In the weeks leading up to Christmas I posted several articles about 18th century Christmas Dinners and what I planned to make for ours, and I am happy to say the meal was enjoyed very much. Martin’s only complaint was that there weren’t family and friends here to enjoy it with us.
The only mistake I seem to have made in preparing this meal was in letting time slip away and getting the goose started a little later than I meant to. Dinner ended up being served at 7 instead of 6, but Martin said it was more than worth the wait.
The old cookery books insisted that roast goose be served with applesauce, and for a historic foodie the jarred stuff wouldn’t cut it, not on Christmas. I used Macintosh and Granny Smith apples – a two to one ratio of Macintosh to the Granny Smith – a half cup of sugar, and a half teaspoon of cinnamon. I cannot tell you how Heavenly this house smelled while that was cooking.

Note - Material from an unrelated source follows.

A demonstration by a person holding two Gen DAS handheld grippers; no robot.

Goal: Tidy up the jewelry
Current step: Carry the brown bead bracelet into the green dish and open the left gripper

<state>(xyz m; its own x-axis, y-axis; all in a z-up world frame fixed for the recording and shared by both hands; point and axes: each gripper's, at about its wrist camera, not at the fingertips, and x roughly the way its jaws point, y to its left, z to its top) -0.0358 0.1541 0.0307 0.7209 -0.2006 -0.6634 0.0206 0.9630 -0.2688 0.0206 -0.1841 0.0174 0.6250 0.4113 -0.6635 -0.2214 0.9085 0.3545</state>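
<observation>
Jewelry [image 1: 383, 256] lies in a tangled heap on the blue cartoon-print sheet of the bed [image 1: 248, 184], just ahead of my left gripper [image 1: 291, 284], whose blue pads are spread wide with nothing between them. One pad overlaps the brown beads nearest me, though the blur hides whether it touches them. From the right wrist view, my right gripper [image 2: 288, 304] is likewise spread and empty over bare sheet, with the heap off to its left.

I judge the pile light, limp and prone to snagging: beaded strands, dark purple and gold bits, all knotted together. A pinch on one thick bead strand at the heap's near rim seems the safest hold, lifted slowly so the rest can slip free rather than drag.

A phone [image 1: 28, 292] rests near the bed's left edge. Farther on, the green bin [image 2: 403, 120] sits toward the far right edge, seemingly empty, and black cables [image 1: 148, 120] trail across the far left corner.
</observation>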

The goose was seasoned with a home-made rub, and yes it is made of period correct ingredients and is based on a period blend. The saltiness of the rub and the sweet-tart flavor of the applesauce was perfect together. It was very easy to see why our 18th century counterparts felt so strongly that the two be served together.
My stuffing was made from cornbread, celery, sage, mushrooms, and fresh chestnuts with heavy cream and stock from the goose giblets. Martin made gravy to serve with that and as usual did an unbelievable job. Once I had his, I haven’t made gravy since.

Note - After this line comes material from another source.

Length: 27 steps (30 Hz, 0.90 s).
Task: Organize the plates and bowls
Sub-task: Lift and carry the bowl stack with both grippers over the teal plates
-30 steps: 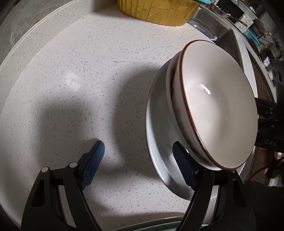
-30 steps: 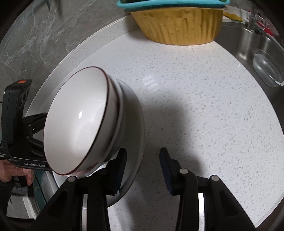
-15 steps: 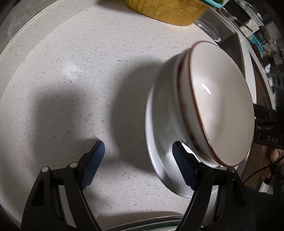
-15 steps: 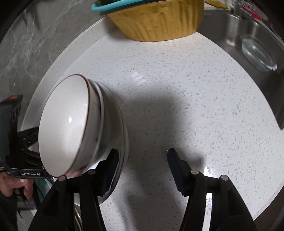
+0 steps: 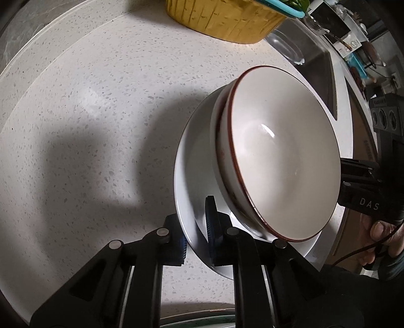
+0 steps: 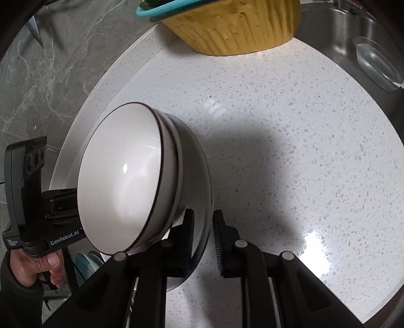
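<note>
On the speckled desk (image 5: pixel 88 126), both grippers pinch one white plate by opposite edges, with two nested bowls riding on it.

The left gripper (image 5: pixel 195 234) has clamped the plate (image 5: pixel 192 161) rim at 6 o'clock in its view; the right gripper's (image 6: pixel 203 239) jaws are closing with the rim between the pads, which appear to press on it. The bowls (image 5: pixel 282 156), the top one red-brown at the lip, sit loose on the plate. The yellow basket (image 5: pixel 222 20) stands at 12 o'clock, the sink (image 6: pixel 353 32) near 1. The risk is that an uneven lift tilts the plate and slides the bowls off, since only the thin, glossy rim is held. A second ago both grippers stood wide open beside the plate; now both have closed in on it.
</note>
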Available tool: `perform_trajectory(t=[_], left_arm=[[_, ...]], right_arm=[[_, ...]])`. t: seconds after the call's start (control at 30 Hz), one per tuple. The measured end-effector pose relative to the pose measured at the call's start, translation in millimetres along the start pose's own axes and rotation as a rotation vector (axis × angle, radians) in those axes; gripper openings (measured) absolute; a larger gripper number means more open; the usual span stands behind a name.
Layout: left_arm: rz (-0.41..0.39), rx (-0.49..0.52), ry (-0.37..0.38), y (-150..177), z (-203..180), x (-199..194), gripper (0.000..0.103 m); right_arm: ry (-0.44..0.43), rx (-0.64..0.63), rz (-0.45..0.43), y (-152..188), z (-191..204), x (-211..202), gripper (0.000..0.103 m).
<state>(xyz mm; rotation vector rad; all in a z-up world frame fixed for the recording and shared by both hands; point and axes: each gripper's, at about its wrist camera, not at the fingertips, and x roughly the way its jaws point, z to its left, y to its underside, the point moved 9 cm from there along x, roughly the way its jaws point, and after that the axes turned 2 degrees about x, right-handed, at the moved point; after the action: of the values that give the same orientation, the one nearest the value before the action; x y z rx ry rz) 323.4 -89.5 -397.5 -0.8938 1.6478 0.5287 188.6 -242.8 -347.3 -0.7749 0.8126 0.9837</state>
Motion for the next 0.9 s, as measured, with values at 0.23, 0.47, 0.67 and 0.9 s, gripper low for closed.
perform_trajectory(t=[0.23,0.47,0.67,0.9], left_arm=[[-0.007,0.012,-0.014,7,-1,-5,0.011],[-0.003,0.014,-0.009,7,-10,-5,0.010],[-0.012,0.012,-0.008,5,-12,-14,0.010],[-0.029,0.015,-0.014,4,-15,-35,0.011]], right_arm=[[0.034,-0.015,0.007,0,10,5,0.015],[0.064,-0.027,-0.001,2,13,4,0.015],[0.068,-0.034,-0.009,3,13,-4,0.015],[0.068,-0.050,-0.022,1,20,-19,0.015]])
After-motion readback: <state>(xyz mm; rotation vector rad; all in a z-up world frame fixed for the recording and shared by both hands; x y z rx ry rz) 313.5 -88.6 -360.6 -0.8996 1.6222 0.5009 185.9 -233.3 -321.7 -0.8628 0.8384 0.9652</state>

The blancmange was perhaps the most delicate thing I’ve ever eaten and the subtle almond flavor was wonderful. It was like eating a cloud it was so light, yet had just the perfect body for unmolding. It was definitely something that will be on our table often.
The roasted root vegetables were made with some of the fat from the goose, and since goose is by nature fatty, there was thankfully quite a bit of it to save and use on other special occasions. Goose fat is divine for seasoning and for cooking and the carrots, baby potatoes, and parsnips benefitted immensely from their dip in the goose fat pool.
Finally, how can you have an 18th century Christmas dinner without plum pudding? It was absolutely delicious, especially with the orange sauce I made to go with it. I used a dozen or so period receipts and chose the best parts from each one to make this pudding, and you can bet the farm I’ll be writing down exactly what went into it so that I can make it again as close to the original as possible.
I would say Merry Christmas to all, but Christmas has come and gone and won’t be around again until next year, so instead, I’ll say, Blissful Meals, Yall, and hope I’ve encouraged you to try something special very soon.